## THE TASK:
Please print every line of the listing, unchanged.
---
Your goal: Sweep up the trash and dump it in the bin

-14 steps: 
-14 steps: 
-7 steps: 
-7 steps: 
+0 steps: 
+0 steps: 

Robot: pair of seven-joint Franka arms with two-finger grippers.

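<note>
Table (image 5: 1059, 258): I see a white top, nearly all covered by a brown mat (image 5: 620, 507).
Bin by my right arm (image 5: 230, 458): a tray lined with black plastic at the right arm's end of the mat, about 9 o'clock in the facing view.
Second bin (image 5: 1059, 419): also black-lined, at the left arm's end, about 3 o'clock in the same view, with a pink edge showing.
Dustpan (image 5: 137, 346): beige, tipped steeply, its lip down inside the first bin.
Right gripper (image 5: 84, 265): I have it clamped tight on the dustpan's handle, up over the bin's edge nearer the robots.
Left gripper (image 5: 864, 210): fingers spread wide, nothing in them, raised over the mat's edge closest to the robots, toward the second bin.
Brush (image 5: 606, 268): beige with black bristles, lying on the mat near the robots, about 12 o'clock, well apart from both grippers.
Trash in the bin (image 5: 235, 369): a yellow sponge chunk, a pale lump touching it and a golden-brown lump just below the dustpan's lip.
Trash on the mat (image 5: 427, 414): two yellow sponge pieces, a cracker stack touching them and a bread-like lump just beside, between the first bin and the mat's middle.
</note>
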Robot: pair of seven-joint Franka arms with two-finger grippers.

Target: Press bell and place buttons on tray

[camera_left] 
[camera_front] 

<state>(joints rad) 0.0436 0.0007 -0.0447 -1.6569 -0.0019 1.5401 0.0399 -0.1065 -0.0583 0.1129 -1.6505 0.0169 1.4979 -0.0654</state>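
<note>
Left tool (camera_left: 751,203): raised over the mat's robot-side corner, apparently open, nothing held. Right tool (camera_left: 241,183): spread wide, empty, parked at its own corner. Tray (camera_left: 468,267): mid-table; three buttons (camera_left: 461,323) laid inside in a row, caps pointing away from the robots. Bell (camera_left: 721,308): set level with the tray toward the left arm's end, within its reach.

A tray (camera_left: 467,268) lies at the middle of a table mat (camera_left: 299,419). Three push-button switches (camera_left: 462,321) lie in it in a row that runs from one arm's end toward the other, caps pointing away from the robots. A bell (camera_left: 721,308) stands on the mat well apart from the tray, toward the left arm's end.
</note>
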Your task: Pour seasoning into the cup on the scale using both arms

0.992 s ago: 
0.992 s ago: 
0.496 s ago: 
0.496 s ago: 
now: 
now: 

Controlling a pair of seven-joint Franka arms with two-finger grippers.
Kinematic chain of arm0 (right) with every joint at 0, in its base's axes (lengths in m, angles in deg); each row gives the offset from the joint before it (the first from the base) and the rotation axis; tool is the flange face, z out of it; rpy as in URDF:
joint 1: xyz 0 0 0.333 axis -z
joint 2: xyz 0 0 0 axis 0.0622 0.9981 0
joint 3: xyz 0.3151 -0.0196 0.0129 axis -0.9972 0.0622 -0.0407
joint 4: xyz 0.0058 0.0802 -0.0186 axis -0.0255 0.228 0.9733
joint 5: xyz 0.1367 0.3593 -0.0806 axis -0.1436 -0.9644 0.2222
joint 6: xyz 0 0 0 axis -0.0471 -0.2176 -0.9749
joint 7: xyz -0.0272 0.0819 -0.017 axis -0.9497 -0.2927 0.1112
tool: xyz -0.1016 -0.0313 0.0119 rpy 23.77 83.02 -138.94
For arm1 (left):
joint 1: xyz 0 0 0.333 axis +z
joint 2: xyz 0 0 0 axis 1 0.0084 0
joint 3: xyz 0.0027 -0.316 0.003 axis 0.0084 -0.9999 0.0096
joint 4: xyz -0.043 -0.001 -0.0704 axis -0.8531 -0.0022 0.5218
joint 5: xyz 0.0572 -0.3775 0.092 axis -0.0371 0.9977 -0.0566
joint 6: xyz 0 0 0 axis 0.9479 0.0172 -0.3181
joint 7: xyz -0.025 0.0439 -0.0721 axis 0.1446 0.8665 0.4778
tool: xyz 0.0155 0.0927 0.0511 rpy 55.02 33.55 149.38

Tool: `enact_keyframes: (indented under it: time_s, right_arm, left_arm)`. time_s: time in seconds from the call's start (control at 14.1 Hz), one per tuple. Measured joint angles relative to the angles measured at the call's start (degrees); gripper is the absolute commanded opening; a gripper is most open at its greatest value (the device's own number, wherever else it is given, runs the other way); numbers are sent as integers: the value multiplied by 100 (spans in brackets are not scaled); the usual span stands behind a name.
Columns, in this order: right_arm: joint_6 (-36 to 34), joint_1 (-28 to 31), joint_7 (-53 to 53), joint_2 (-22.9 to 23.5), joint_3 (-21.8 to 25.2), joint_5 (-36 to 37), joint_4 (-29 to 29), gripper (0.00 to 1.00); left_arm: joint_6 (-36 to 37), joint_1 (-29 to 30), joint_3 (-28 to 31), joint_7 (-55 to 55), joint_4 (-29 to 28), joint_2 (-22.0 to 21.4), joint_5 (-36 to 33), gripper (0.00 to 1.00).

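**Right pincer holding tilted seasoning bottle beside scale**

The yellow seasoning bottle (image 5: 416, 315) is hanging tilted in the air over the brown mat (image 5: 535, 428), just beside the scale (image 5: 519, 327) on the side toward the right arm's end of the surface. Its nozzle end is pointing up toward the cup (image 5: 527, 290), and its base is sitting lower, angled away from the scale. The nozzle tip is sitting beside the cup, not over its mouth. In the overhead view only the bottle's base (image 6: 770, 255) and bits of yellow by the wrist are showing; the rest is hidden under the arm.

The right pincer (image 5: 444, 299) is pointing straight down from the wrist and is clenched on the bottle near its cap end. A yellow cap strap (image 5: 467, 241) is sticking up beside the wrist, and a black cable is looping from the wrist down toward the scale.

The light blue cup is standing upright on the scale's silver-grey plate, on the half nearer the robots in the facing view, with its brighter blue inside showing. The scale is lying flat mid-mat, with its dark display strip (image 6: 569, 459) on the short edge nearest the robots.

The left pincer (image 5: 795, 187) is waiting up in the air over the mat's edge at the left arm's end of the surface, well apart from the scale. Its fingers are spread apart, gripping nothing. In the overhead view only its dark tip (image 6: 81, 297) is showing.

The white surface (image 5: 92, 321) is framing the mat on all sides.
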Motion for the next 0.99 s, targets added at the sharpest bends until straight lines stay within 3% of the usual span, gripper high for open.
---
## ANSWER TO THIS PROBLEM:
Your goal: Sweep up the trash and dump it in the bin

-14 steps: 
-14 steps: 
-7 steps: 
-7 steps: 
+0 steps: 
+0 steps: 

Robot: pair of seven-joint Franka arms with two-finger grippers.

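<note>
Table (image 5: 1059, 258): I see a white top, nearly all covered by a brown mat (image 5: 620, 507).
Bin by my right arm (image 5: 230, 458): a tray lined with black plastic at the right arm's end of the mat, about 9 o'clock in the facing view.
Second bin (image 5: 1059, 419): also black-lined, at the left arm's end, about 3 o'clock in the same view, with a pink edge showing.
Dustpan (image 5: 137, 346): beige, tipped steeply, its lip down inside the first bin.
Right gripper (image 5: 84, 265): I have it clamped tight on the dustpan's handle, up over the bin's edge nearer the robots.
Left gripper (image 5: 864, 210): fingers spread wide, nothing in them, raised over the mat's edge closest to the robots, toward the second bin.
Brush (image 5: 606, 268): beige with black bristles, lying on the mat near the robots, about 12 o'clock, well apart from both grippers.
Trash in the bin (image 5: 235, 369): a yellow sponge chunk, a pale lump touching it and a golden-brown lump just below the dustpan's lip.
Trash on the mat (image 5: 427, 414): two yellow sponge pieces, a cracker stack touching them and a bread-like lump just beside, between the first bin and the mat's middle.
</note>
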Robot: pair of seven-joint Franka arms with two-finger grippers.

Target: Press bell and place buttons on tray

[camera_left] 
[camera_front] 

<state>(joints rad) 0.0436 0.0007 -0.0447 -1.6569 -0.0019 1.5401 0.0399 -0.1065 -0.0583 0.1129 -1.6505 0.0169 1.4979 -0.0654</state>
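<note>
Left tool (camera_left: 751,203): raised over the mat's robot-side corner, apparently open, nothing held. Right tool (camera_left: 241,183): spread wide, empty, parked at its own corner. Tray (camera_left: 468,267): mid-table; three buttons (camera_left: 461,323) laid inside in a row, caps pointing away from the robots. Bell (camera_left: 721,308): set level with the tray toward the left arm's end, within its reach.

A tray (camera_left: 467,268) lies at the middle of a table mat (camera_left: 299,419). Three push-button switches (camera_left: 462,321) lie in it in a row that runs from one arm's end toward the other, caps pointing away from the robots. A bell (camera_left: 721,308) stands on the mat well apart from the tray, toward the left arm's end.
</note>
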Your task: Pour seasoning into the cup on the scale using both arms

0.992 s ago: 
0.992 s ago: 
0.496 s ago: 
0.496 s ago: 
now: 
now: 

Controlling a pair of seven-joint Franka arms with two-finger grippers.
Kinematic chain of arm0 (right) with every joint at 0, in its base's axes (lengths in m, angles in deg); each row gives the offset from the joint before it (the first from the base) and the rotation axis; tool is the flange face, z out of it; rpy as in URDF:
joint 1: xyz 0 0 0.333 axis -z
joint 2: xyz 0 0 0 axis 0.0622 0.9981 0
joint 3: xyz 0.3151 -0.0196 0.0129 axis -0.9972 0.0622 -0.0407
joint 4: xyz 0.0058 0.0802 -0.0186 axis -0.0255 0.228 0.9733
joint 5: xyz 0.1367 0.3593 -0.0806 axis -0.1436 -0.9644 0.2222
joint 6: xyz 0 0 0 axis -0.0471 -0.2176 -0.9749
joint 7: xyz -0.0272 0.0819 -0.017 axis -0.9497 -0.2927 0.1112
tool: xyz -0.1016 -0.0313 0.0119 rpy 23.77 83.02 -138.94
For arm1 (left):
joint 1: xyz 0 0 0.333 axis +z
joint 2: xyz 0 0 0 axis 1 0.0084 0
joint 3: xyz 0.0027 -0.316 0.003 axis 0.0084 -0.9999 0.0096
joint 4: xyz -0.043 -0.001 -0.0704 axis -0.8531 -0.0022 0.5218
joint 5: xyz 0.0572 -0.3775 0.092 axis -0.0371 0.9977 -0.0566
joint 6: xyz 0 0 0 axis 0.9479 0.0172 -0.3181
joint 7: xyz -0.025 0.0439 -0.0721 axis 0.1446 0.8665 0.4778
tool: xyz 0.0155 0.0927 0.0511 rpy 55.02 33.55 149.38

Tool: `enact_keyframes: (indented under it: time_s, right_arm, left_arm)`. time_s: time in seconds from the call's start (control at 14.1 Hz), one per tuple. Measured joint angles relative to the angles measured at the call's start (degrees); gripper is the absolute commanded opening; a gripper is most open at its greatest value (the device's own number, wherever else it is given, runs the other way); numbers are sent as integers: the value multiplied by 100 (spans in brackets are not scaled); the usual span stands behind a name.
Columns, in this order: right_arm: joint_6 (-36 to 34), joint_1 (-28 to 31), joint_7 (-53 to 53), joint_2 (-22.9 to 23.5), joint_3 (-21.8 to 25.2), joint_5 (-36 to 37), joint_4 (-29 to 29), gripper (0.00 to 1.00); left_arm: joint_6 (-36 to 37), joint_1 (-29 to 30), joint_3 (-28 to 31), joint_7 (-55 to 55), joint_4 (-29 to 28), joint_2 (-22.0 to 21.4), joint_5 (-36 to 33), gripper (0.00 to 1.00).

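**Right pincer holding tilted seasoning bottle beside scale**

The yellow seasoning bottle (image 5: 416, 315) is hanging tilted in the air over the brown mat (image 5: 535, 428), just beside the scale (image 5: 519, 327) on the side toward the right arm's end of the surface. Its nozzle end is pointing up toward the cup (image 5: 527, 290), and its base is sitting lower, angled away from the scale. The nozzle tip is sitting beside the cup, not over its mouth. In the overhead view only the bottle's base (image 6: 770, 255) and bits of yellow by the wrist are showing; the rest is hidden under the arm.

The right pincer (image 5: 444, 299) is pointing straight down from the wrist and is clenched on the bottle near its cap end. A yellow cap strap (image 5: 467, 241) is sticking up beside the wrist, and a black cable is looping from the wrist down toward the scale.

The light blue cup is standing upright on the scale's silver-grey plate, on the half nearer the robots in the facing view, with its brighter blue inside showing. The scale is lying flat mid-mat, with its dark display strip (image 6: 569, 459) on the short edge nearest the robots.

The left pincer (image 5: 795, 187) is waiting up in the air over the mat's edge at the left arm's end of the surface, well apart from the scale. Its fingers are spread apart, gripping nothing. In the overhead view only its dark tip (image 6: 81, 297) is showing.

The white surface (image 5: 92, 321) is framing the mat on all sides.
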Motion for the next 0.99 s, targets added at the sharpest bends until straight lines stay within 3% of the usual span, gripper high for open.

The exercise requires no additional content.